In a statement issued to Eurogamer, CD Projekt Red said that they broadly permit modders to “tweak the game at will and have fun” when it comes to the characters the studio has created for the game, but for the characters based on real people, the studio is taking a different stance. “When it comes to models of real people whom we’ve asked to participate in the game, we kindly ask you to refrain from using them in any situation that might be found offensive if you don’t have their explicit permission.”
Permission will have to be sought from the likeness (and other “concerned parties”) before modders and players create or use these explicit mods, or else they will be taken down.
CD Projekt Red clarified further, telling Eurogamer “our most important rule regarding user-generated content, game mods, in particular, is that it can’t be harmful towards others. In the case of model swaps, especially those that involve explicit situations, it can be perceived as such by the people who lent us their appearance for the purpose of creating characters in Cyberpunk 2077.”

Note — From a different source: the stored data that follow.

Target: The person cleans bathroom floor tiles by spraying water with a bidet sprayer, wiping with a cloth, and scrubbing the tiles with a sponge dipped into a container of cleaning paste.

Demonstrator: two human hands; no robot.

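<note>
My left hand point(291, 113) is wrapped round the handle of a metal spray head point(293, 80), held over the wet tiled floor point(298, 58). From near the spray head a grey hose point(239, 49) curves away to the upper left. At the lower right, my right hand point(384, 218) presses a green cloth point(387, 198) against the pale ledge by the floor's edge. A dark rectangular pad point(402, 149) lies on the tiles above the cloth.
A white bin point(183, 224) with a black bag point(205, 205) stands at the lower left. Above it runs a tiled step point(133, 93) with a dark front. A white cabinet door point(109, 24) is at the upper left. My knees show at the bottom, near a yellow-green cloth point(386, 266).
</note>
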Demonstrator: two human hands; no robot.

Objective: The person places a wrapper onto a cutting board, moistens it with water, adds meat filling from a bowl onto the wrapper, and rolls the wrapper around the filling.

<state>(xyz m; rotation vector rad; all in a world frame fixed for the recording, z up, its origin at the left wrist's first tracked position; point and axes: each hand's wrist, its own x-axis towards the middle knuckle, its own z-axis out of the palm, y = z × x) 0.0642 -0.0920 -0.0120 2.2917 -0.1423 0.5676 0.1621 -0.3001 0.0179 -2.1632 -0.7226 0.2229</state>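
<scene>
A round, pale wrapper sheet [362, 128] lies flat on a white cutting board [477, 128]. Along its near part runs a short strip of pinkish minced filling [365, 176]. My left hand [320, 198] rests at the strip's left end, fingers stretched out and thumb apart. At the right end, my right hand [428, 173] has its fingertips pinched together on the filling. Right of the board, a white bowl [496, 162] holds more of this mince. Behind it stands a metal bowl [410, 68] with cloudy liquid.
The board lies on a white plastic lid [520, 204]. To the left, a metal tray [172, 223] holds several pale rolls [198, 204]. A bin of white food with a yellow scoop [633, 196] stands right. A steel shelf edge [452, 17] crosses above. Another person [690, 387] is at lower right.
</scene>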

The model swap mod is no longer available and, clearly, any future iterations of such mods will be promptly removed by the studio. Just yesterday, CD Projekt Red began releasing official modding tools for the community to tinker with.
In other Cyberpunk news, the game today received a hotfix to tackle a new game-breaking bug, and the game reportedly saw the biggest digital game launch of all time, despite huge controversy around its release.